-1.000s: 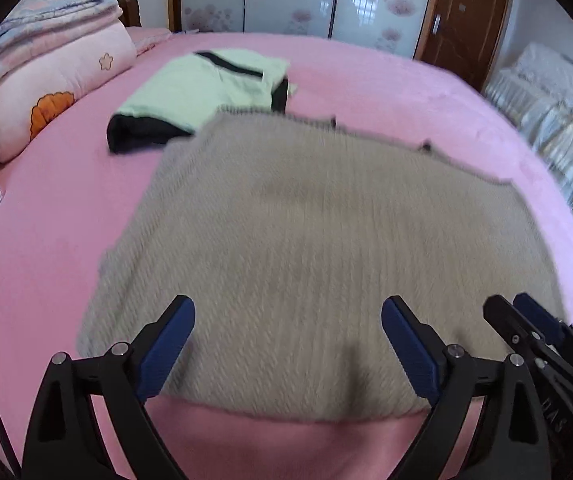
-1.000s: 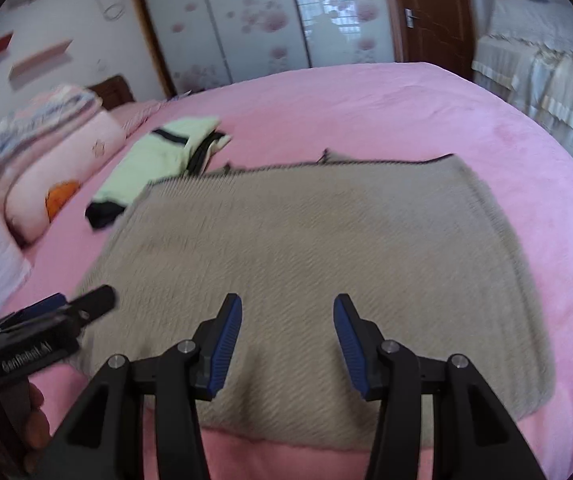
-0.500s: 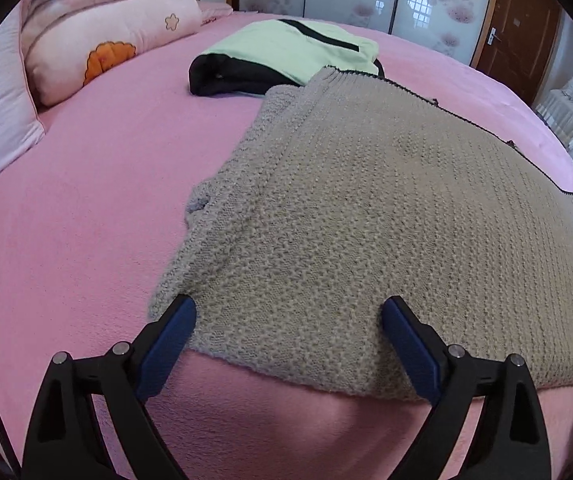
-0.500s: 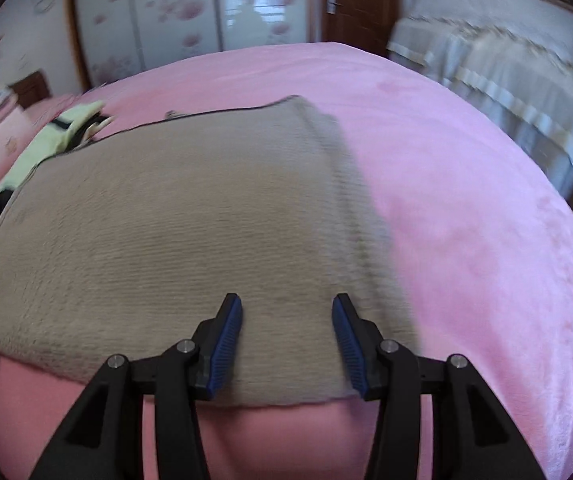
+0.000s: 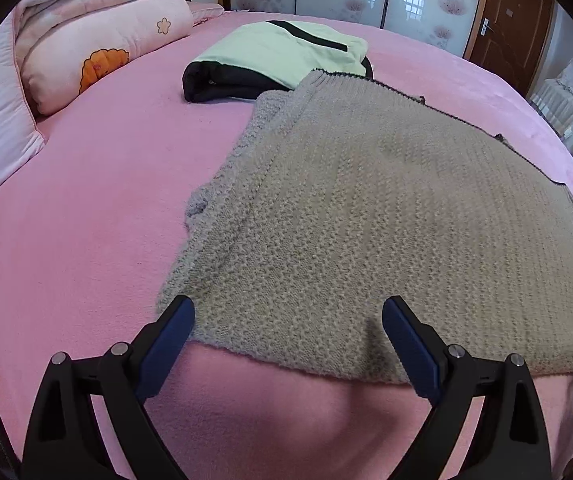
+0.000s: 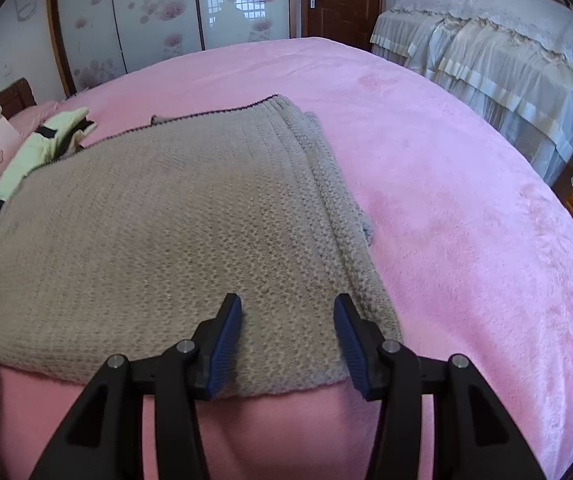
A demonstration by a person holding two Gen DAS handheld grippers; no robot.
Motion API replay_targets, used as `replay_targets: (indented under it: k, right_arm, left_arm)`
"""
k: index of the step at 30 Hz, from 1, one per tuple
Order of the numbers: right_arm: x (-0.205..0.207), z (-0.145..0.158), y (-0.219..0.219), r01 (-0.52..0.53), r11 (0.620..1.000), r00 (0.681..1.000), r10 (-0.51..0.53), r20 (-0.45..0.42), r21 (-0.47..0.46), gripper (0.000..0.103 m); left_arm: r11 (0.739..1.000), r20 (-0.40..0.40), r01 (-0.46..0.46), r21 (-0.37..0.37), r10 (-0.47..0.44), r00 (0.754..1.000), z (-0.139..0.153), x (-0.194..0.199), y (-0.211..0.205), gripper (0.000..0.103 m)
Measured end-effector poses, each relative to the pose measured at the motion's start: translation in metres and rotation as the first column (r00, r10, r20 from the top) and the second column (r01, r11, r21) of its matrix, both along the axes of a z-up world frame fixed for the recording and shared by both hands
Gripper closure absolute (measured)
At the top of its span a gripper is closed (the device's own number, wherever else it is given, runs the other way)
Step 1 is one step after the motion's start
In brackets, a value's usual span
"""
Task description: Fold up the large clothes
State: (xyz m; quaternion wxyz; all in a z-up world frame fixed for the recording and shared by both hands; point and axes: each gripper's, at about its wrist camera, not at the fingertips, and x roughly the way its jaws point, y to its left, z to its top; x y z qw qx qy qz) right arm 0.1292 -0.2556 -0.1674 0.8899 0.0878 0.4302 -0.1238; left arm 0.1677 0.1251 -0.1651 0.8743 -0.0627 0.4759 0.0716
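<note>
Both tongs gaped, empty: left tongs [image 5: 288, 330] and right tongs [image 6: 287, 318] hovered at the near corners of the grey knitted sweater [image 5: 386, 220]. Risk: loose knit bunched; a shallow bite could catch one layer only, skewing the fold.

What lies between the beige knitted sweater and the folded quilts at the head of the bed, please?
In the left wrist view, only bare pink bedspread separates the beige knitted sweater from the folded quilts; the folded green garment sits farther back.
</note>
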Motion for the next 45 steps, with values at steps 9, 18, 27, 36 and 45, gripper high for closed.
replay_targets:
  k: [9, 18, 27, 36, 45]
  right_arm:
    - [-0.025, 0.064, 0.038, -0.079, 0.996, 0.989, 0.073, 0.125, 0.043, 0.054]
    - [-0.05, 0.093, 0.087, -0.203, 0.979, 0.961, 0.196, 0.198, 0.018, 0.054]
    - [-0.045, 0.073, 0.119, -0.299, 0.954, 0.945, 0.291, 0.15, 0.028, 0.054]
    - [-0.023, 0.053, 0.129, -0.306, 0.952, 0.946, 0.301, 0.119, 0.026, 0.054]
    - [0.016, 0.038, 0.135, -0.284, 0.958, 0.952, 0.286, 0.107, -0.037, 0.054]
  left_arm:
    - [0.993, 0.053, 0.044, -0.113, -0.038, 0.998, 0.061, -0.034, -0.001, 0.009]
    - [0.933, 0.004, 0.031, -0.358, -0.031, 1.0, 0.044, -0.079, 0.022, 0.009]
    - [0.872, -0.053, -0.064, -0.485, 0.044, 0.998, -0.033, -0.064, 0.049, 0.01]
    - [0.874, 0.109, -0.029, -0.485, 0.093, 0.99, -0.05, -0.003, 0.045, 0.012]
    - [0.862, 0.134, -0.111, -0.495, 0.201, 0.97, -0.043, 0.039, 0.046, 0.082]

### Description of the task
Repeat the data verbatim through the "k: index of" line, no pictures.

### Solution for this exercise
-1.000s: 
-1.000s: 
-0.500s: 
-0.500s: 
+0.000s: 
+0.000s: 
A demonstration by a person holding two Gen DAS handheld grippers; no robot.
Motion API replay_targets, used as `replay_targets: (indented under it: k, right_arm, left_arm)`
"""
k: index of the step at 30 Hz, from 1, one per tuple

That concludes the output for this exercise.